- _Assignment_
The required result is a line count: how many lines in this data hold the word "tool". Give only that.

***

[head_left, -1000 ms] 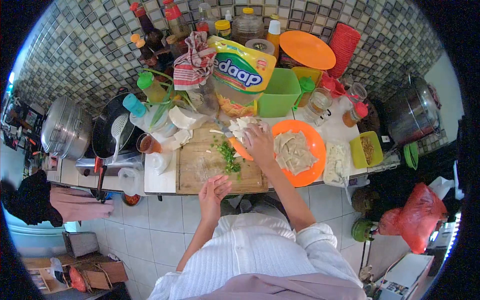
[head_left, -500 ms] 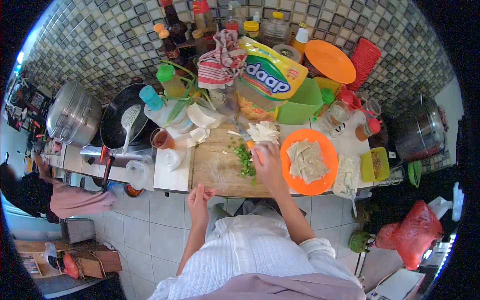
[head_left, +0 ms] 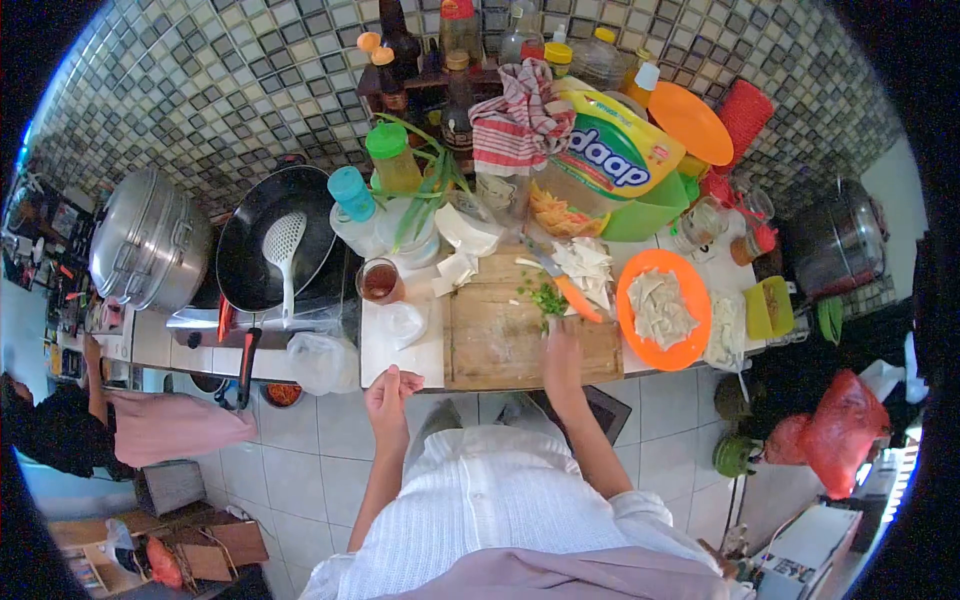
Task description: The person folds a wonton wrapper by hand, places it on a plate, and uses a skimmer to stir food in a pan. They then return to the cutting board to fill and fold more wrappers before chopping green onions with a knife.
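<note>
My right hand (head_left: 562,362) is over the wooden cutting board (head_left: 490,345), its blurred fingers just in front of a small heap of chopped green onion (head_left: 547,298). Motion smears them too much to show a grip. A knife with an orange handle (head_left: 578,298) lies on the board, apart from that hand, beside a pile of white wrapper-like strips (head_left: 584,268). At the counter's front edge, left of the board, my left hand (head_left: 393,390) is raised with fingers curled and pinched together; I see nothing in them.
An orange plate (head_left: 704,322) of pale wrapper pieces stands right of the board. To the left are a glass of brown liquid (head_left: 380,281), a plastic bag (head_left: 322,362) and a black wok (head_left: 250,270) with a white skimmer (head_left: 285,245). Another person (head_left: 70,420) is at far left.
My right hand has come off the knife's orange handle and moved toward the board's front edge. The knife now lies free. The view has swung left; my left hand stays pinched.
</note>
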`<state>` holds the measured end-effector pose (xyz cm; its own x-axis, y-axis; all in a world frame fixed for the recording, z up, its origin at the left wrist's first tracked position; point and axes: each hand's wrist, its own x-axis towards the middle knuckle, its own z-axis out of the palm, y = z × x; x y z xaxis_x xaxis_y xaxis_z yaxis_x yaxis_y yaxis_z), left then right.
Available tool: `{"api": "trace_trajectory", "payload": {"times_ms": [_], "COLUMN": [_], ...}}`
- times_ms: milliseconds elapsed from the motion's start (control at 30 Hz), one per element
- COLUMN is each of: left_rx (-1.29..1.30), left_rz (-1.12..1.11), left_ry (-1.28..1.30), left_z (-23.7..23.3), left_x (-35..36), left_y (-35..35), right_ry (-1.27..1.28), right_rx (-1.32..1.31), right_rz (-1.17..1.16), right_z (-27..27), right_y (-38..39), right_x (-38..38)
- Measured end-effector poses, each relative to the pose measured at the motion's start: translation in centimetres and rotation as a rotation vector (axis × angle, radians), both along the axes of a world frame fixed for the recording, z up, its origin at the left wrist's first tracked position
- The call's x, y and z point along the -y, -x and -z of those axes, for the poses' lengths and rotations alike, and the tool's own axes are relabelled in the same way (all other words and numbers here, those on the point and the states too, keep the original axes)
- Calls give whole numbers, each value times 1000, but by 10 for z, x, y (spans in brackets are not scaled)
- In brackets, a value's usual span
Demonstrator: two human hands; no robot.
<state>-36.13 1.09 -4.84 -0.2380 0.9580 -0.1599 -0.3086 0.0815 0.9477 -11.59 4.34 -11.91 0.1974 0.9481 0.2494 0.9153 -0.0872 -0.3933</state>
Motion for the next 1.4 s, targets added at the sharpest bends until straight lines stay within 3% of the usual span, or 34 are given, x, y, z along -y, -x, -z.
{"api": "trace_trajectory", "payload": {"times_ms": [67,200,433,500,633,700,767,833,933,967,1033,1400], "left_rx": [5,31,40,-42,-152,-110,-94,-77,-45,-34,-25,-14], "left_rz": [21,44,44,65,166,228,245,257,246,233,215,172], "left_ry": [-5,-36,10,5,25,23,16,7,-49,-28,-14,45], "left_z": [0,2,1,7,7,5,2,2,6,3,3,13], "left_x": [-3,-5,-3,-3,-6,-8,-9,-9,-5,-2,1,7], "left_y": [16,45,92,105,123,127,128,129,130,130,132,150], "right_ry": [62,-70,-345,-37,-86,-275,-315,-353,-302,-306,5,-31], "right_rx": [-157,-244,-30,-306,-352,-456,-417,-212,-10,-9,31,-27], "right_rz": [-6,96,91,212,153,7,-66,-125,-179,-181,-22,-50], "right_z": [-10,-37,-26,-46,-57,-78,-98,-106,-77,-71,-64,-55], "right_y": [0,6,9,22,45,59,68,74,66,65,63,66], "right_x": [-20,-38,-16,-5,-20,-49,-84,-119,-169,-179,-193,-194]}}
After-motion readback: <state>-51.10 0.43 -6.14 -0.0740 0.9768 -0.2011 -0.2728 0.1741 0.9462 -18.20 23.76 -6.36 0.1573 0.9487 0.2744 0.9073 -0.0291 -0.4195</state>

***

- _Written solution_
2